Uma americana de 39 anos precisou ser internada em estado grave após ser picada por cerca de 15 aranhas durante um acampamento com a família no Parque Estadual de Cheney, próximo ao Lago Cheney, no estado do Kansas, nos Estados Unidos.

Britagne Miller contou que o ataque aconteceu enquanto estava no acampamento. Segundo ela, a sensação foi como se várias aranhas subissem por suas pernas e entrassem em sua camisa. “Tenho pavor de aranhas. Fiquei com picadas dos dois lados da perna”, relatou.

Dias após o incidente, a dor na perna direita se intensificou, levando à internação em um hospital da cidade de Wichita.

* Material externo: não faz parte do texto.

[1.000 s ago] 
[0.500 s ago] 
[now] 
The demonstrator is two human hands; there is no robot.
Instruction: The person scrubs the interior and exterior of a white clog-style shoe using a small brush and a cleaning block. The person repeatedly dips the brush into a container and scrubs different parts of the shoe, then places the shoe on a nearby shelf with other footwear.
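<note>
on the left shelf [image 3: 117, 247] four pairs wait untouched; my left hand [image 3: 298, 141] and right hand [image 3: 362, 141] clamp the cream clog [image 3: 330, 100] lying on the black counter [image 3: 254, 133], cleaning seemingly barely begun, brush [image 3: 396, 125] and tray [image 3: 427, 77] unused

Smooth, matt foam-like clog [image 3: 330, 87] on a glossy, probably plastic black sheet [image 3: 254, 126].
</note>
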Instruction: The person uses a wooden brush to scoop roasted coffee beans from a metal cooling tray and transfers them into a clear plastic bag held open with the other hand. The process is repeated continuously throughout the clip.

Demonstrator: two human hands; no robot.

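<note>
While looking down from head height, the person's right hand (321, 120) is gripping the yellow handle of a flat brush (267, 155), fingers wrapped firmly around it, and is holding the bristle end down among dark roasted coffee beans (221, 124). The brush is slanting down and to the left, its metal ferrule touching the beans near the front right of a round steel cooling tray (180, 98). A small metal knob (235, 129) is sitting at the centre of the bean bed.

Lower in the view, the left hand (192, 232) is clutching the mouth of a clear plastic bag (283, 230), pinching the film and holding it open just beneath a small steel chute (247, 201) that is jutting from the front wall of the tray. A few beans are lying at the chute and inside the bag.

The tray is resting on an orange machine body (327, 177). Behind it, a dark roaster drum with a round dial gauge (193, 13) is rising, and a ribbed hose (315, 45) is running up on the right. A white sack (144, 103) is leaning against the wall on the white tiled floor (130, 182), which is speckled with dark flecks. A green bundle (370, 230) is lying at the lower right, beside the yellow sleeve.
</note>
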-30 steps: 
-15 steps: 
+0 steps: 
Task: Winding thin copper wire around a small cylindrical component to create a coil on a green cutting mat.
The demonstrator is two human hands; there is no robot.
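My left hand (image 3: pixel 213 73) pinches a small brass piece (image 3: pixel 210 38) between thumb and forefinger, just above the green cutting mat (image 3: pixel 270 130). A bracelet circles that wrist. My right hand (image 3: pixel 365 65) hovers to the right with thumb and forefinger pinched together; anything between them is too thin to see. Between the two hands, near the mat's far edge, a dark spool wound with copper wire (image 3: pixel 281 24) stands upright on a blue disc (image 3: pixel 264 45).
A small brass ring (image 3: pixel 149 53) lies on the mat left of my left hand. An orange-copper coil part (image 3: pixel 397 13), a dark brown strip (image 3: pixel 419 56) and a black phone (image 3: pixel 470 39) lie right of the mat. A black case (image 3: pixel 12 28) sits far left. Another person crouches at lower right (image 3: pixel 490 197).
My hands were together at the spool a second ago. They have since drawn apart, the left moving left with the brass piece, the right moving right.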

Miller descreveu a dor como se estivesse sendo “esfaqueada”.

De acordo com a família, um grande hematoma se formou na panturrilha direita, exigindo uma cirurgia para retirada de coágulos e drenagem da região afetada.

O quadro clínico se agravou porque Britagne já convivia com duas doenças sanguíneas raras e insuficiência hepática em estágio terminal, fatores que aumentaram o risco de complicações. Em determinado momento, médicos chegaram a considerar cuidados paliativos diante da gravidade da situação.

Durante o tratamento, ela desenvolveu uma infecção na corrente sanguínea e uma infecção por estafilococos, que provocaram necrose dos tecidos ao redor da ferida. A paciente precisou passar por novos procedimentos para remover a pele comprometida e intensificar o tratamento com antibióticos.

Segundo a família, a recuperação definitiva depende de um transplante de fígado, mas ela ainda precisa estabilizar seu estado de saúde antes de poder ser incluída no procedimento.

O marido de Britagne afirmou que perdeu o emprego por permanecer ao lado da esposa durante a internação e cuidar dos quatro filhos do casal, de 9, 12, 14 e 15 anos.

Após semanas hospitalizada, Britagne recebeu alta para continuar o tratamento em casa. Ela informou que ainda sente dores constantes, utiliza um dispositivo de sucção para auxiliar na cicatrização da ferida e segue acompanhada pela equipe médica.

Embora a espécie da aranha não tenha sido identificada com precisão, os médicos avaliam que as lesões são compatíveis com uma picada de aranha-marrom, espécie venenosa capaz de provocar desde irritações leves até necrose e infecções graves, dependendo da resposta do organismo.